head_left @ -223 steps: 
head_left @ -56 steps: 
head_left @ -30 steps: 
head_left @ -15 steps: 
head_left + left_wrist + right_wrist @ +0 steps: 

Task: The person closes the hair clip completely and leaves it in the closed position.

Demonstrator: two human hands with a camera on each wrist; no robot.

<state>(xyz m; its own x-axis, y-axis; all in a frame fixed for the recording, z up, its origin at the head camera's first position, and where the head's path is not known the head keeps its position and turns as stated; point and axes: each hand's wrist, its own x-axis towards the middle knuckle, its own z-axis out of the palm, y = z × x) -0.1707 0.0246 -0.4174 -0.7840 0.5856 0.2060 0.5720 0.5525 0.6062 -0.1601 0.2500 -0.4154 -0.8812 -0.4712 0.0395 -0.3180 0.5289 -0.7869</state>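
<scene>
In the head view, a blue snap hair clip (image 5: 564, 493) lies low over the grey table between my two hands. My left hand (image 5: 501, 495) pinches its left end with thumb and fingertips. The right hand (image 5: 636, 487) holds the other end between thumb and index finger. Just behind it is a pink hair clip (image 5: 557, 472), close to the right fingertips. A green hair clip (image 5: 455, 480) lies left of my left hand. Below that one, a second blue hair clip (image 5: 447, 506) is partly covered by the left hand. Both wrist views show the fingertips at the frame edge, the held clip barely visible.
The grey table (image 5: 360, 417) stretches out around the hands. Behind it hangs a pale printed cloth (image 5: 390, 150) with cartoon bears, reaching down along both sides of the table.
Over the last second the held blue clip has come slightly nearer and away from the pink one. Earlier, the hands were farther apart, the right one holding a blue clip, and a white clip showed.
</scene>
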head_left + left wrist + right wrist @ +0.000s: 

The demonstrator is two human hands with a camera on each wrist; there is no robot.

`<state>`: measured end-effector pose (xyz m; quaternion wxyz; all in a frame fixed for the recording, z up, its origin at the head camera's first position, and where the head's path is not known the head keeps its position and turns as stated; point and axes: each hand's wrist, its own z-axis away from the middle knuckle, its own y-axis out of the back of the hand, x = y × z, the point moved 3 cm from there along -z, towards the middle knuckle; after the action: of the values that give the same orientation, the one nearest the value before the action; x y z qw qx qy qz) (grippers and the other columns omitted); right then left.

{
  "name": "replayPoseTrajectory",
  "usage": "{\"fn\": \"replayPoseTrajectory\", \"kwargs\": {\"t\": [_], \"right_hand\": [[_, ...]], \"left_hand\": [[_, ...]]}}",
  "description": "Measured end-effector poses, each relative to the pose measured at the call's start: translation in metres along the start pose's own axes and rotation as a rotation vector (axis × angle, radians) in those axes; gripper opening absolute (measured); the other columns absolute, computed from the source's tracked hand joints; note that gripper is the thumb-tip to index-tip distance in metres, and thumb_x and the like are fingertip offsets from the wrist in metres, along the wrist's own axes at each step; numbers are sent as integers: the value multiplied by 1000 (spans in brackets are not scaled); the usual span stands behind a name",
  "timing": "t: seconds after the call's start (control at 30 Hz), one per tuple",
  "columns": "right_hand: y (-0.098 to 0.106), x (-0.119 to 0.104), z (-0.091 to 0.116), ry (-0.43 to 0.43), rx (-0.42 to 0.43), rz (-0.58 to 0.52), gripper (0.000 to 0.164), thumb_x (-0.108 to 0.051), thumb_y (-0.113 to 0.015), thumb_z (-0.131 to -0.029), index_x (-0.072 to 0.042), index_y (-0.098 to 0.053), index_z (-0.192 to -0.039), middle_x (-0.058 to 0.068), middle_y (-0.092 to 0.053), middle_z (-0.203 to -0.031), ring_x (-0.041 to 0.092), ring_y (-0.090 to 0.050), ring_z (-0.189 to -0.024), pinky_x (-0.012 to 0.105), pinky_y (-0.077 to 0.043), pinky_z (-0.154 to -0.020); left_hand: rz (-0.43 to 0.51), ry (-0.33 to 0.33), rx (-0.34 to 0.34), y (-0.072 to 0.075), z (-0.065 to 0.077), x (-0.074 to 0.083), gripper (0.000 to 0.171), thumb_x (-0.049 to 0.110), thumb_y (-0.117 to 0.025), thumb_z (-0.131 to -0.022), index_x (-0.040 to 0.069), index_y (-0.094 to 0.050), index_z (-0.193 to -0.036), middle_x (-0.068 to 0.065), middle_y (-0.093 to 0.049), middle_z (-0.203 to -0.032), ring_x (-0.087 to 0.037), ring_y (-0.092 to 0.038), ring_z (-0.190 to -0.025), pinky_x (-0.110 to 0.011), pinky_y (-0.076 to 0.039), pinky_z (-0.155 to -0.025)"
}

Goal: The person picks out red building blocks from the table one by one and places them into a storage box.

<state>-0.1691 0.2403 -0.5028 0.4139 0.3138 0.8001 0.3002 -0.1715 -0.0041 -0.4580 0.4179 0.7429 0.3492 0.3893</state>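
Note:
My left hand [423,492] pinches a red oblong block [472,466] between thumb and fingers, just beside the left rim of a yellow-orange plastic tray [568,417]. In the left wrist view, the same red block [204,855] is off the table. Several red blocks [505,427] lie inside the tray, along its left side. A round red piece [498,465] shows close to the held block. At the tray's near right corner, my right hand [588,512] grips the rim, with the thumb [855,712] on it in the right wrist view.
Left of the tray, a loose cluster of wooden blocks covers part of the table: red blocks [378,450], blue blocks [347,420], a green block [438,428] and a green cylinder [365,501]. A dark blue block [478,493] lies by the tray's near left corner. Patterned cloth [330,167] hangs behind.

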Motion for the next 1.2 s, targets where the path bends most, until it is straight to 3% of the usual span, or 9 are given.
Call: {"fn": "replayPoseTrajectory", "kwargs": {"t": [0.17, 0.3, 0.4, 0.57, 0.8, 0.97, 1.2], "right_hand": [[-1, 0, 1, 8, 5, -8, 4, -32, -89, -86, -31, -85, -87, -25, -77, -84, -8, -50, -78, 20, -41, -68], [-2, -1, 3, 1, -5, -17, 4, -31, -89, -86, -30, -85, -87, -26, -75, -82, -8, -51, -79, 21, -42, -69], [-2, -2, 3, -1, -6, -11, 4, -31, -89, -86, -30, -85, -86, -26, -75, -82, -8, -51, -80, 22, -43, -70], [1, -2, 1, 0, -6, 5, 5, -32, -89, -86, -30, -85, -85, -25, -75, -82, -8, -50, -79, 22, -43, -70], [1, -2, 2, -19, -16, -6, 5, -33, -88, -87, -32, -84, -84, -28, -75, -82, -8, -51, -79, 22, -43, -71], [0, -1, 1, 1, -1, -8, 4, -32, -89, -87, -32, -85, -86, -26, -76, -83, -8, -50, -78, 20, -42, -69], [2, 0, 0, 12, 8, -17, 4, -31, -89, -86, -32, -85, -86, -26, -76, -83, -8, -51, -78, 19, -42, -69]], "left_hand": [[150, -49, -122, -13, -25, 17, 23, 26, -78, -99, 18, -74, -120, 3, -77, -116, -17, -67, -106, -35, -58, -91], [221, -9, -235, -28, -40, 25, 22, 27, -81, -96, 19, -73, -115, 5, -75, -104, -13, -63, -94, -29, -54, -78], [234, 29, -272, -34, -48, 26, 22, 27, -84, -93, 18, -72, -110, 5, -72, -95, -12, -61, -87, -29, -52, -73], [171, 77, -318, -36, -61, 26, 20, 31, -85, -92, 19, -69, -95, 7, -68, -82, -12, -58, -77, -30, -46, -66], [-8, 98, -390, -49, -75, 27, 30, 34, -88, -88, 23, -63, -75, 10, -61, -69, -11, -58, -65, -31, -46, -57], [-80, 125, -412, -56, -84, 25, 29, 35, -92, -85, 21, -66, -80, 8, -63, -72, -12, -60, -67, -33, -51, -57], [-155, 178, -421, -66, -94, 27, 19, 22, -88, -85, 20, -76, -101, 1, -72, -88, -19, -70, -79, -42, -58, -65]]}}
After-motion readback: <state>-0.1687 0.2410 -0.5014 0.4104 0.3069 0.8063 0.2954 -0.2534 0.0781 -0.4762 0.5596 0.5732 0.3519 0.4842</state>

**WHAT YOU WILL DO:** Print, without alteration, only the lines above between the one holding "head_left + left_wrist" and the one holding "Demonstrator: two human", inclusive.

**ANSWER BOX:**
head_left + left_wrist + right_wrist @ +0 steps: 

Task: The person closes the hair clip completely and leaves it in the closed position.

Demonstrator: two human hands with a camera on each wrist; no robot.

There's nothing left to add to the output.